## ASSIGNED TASK
Once you reach the line that holds "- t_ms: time" in the listing below, output it and every line after it through the line that holds "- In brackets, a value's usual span", word for word.

*** Opening AVAILABLE DATA ***

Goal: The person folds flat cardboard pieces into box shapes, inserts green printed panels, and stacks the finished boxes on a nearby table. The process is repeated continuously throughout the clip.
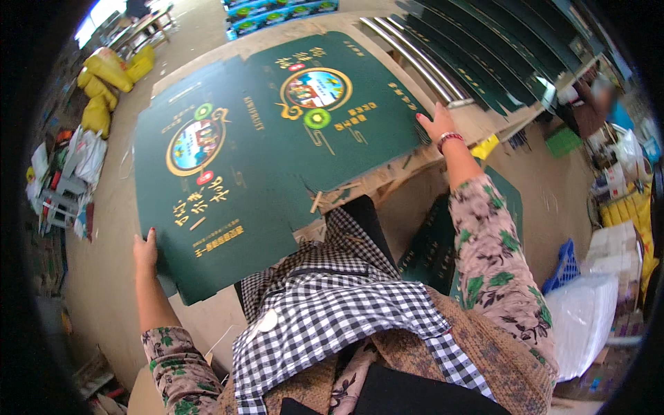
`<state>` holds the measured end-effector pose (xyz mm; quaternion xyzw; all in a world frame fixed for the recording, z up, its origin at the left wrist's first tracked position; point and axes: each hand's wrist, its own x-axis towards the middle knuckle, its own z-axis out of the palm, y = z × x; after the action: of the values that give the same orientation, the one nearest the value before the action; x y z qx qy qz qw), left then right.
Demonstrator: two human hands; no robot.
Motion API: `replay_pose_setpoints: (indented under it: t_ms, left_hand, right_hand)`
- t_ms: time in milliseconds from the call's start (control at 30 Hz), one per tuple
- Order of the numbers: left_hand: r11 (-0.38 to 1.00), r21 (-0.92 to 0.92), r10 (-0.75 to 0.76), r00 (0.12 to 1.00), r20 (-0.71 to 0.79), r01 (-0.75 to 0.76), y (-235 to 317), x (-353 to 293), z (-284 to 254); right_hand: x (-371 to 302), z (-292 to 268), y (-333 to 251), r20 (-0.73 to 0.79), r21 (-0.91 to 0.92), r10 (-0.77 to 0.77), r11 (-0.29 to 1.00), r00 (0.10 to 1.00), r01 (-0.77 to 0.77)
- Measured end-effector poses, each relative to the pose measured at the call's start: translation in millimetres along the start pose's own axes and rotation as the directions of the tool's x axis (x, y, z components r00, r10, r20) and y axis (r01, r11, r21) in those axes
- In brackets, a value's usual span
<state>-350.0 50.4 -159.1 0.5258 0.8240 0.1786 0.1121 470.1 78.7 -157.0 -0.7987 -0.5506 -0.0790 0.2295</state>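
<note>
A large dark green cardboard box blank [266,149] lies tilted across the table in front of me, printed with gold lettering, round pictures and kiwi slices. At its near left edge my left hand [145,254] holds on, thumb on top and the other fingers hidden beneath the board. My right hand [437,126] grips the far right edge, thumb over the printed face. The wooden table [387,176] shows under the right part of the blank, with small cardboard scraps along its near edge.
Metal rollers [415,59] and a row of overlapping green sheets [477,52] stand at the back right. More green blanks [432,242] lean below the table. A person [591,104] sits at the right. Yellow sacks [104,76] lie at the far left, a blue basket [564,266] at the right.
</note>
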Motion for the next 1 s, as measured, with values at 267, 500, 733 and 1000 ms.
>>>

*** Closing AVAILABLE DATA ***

## EXERCISE OUTPUT
- t_ms: time in milliseconds from the call's start (control at 30 Hz), one per tuple
- Order of the numbers: left_hand: r11 (-0.38 to 1.00), r21 (-0.92 to 0.92), r10 (-0.75 to 0.76), r00 (0.12 to 1.00), r20 (-0.71 to 0.79), r01 (-0.75 to 0.76), y (-235 to 317), x (-353 to 293), z (-284 to 254); right_hand: x (-371 to 302), z (-292 to 268), y (-333 to 251), r20 (-0.73 to 0.79), r21 (-0.91 to 0.92), r10 (-0.77 to 0.77), r11 (-0.29 to 1.00), r00 (0.10 to 1.00), r01 (-0.77 to 0.77)
- Measured end-effector poses, each relative to the pose measured at the call's start: translation in millimetres along the start pose's own axes and rotation as the directions of the tool's x axis (x, y, z components r00, r10, r20) and y axis (r01, r11, r21) in those axes
- In brackets, a value's usual span

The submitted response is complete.